There was depressing news from the Maldives this week, after the Indian Ocean island nation voted in the second round of presidential elections on November 20. Mohamed Nasheed, the dynamic, young, pro-environmentalist Muslim leader who had led after the first round, lost by a couple of percentage points to the old regime’s candidate, Abdulla Yameen.

As I reported, the impressive Nasheed had been elected back in 2008, but then overthrown in a military/police coup on February 7, 2012. Since then, the old regime had tried to block Nasheed and his reformist, youthful Maldivian Democratic Party (MDP) from making a comeback, including annulling and postponing the election three times, and regularly arresting and jailing his nonviolent supporters.

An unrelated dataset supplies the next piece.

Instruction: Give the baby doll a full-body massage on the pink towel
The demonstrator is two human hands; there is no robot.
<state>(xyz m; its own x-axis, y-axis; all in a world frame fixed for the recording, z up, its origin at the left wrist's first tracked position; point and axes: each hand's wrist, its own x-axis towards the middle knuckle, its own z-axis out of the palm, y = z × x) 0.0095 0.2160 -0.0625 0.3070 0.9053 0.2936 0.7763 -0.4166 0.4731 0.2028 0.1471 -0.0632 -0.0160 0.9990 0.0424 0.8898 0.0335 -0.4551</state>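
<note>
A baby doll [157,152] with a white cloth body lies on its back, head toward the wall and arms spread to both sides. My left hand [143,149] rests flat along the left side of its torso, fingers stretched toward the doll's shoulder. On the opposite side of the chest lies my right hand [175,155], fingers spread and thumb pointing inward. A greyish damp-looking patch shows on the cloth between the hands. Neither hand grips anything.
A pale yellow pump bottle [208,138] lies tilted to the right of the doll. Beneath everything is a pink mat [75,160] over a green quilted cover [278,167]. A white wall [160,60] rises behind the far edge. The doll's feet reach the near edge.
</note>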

The rest of the world protested vigorously; the Canadian foreign minister even marched in a pro-democracy demonstration in New York. But the United States was conspicuously quiet. The Obama administration accepted the illegal coup in 2012, and issued only feeble admonitions at the more recent pre-electoral maneuvers.

Why the pathetic and embarrassing silence, given that Nasheed and his movement are exactly the kind of forward-looking, democratic Muslims the United States should be supporting every chance it gets?

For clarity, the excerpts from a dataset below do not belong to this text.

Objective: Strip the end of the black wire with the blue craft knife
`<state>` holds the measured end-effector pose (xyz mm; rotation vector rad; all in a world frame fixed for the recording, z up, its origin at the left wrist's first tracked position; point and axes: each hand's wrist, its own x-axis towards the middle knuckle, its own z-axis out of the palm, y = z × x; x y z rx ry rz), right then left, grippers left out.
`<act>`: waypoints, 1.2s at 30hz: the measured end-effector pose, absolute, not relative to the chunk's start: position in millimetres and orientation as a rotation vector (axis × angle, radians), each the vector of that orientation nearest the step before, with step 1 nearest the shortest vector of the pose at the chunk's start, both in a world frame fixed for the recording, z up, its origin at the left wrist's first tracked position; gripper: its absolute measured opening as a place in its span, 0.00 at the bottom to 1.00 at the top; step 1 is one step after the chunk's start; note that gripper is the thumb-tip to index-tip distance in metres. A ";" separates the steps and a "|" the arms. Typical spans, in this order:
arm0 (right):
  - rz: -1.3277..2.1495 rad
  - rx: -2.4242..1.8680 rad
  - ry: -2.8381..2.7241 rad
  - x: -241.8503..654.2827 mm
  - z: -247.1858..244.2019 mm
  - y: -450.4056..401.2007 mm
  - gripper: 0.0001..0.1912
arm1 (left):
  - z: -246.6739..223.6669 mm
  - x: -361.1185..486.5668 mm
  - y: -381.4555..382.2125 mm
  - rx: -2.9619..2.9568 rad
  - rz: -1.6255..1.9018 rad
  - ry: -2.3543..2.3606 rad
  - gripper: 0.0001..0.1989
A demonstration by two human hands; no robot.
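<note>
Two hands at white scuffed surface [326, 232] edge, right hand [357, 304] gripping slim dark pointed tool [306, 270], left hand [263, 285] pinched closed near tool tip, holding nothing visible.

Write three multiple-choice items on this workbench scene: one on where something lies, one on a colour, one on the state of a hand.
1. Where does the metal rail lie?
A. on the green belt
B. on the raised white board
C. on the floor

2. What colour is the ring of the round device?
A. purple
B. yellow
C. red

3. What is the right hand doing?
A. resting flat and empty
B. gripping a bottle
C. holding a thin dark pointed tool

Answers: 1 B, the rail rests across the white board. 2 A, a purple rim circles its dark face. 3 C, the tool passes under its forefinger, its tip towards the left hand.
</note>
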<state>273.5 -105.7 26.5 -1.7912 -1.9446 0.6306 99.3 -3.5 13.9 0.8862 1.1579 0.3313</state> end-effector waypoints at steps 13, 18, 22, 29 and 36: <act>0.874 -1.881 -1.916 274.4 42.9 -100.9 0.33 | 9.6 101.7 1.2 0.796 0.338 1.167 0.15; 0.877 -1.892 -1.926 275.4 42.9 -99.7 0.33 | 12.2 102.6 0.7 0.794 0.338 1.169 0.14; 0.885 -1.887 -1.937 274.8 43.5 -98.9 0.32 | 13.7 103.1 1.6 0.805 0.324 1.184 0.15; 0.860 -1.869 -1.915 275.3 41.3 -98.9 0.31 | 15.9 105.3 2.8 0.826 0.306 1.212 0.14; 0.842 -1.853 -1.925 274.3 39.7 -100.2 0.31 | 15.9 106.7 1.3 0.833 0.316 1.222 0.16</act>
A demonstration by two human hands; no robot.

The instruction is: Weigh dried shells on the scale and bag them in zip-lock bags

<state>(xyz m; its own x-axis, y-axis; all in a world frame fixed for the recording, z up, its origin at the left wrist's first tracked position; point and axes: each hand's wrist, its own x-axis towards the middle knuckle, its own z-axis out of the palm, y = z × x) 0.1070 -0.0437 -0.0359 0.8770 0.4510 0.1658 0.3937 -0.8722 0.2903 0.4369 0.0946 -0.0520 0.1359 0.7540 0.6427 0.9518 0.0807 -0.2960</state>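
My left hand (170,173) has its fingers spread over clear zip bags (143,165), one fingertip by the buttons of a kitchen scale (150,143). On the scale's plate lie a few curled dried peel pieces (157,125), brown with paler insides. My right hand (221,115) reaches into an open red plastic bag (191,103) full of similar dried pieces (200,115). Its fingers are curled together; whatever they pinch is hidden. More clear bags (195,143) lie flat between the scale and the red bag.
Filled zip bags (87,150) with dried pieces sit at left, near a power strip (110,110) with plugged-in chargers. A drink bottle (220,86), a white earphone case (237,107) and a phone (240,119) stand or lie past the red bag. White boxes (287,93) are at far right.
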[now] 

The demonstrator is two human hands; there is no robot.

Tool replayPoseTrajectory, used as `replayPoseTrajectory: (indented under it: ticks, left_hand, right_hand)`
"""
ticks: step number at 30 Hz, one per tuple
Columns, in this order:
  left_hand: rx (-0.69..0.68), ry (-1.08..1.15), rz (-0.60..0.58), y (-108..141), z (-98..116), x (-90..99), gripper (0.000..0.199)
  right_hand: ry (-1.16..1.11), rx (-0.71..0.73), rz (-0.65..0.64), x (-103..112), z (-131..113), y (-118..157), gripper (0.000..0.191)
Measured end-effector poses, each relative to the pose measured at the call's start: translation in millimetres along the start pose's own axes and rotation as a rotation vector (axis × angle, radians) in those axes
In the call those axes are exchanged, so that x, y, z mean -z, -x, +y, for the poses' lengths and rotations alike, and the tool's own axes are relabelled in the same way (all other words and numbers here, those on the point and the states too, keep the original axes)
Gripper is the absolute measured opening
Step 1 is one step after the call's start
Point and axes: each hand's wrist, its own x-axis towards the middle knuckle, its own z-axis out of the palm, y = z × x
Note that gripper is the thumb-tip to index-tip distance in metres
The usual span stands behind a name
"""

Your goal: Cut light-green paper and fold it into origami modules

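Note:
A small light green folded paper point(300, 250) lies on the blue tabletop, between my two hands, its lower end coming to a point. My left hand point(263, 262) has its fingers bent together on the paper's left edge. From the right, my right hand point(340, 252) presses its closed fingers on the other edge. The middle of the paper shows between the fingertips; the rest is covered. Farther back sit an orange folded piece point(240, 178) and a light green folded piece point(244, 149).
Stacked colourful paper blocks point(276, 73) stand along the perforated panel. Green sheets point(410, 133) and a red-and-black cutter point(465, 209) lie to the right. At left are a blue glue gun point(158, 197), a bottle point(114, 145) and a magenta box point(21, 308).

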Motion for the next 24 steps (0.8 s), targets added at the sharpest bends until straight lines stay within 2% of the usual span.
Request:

One suggestion was that the U.S. ambassador (to Sri Lanka and the Maldives), Michele Sison, had too close a friendship with the Defense Minister, Mohamed Nazim, who the pro-democracy movement believes was one of the 2012 coup leaders. But that (possible) relationship did not seem to explain enough.

I had been following the crisis on Twitter (@jamesnorth7), in part because mainstream media coverage was misleading or non-existent. Many Maldivians are fluent in English, and #Maldives was vigorous with debate. So I put the question to them: what explains the disgraceful American policy?

I got immediate and valuable responses. Apparently, earlier this year the U.S. government was negotiating with the Maldives about a Status of Forces Agreement (SOFA), which would have led to increased military cooperation between the two countries, possibly including U.S. bases there. Someone leaked a draft of the agreement to the Maldivian press, and the U.S. embassy was forced to concede that such talks were going on, although denying plans for a permanent American base.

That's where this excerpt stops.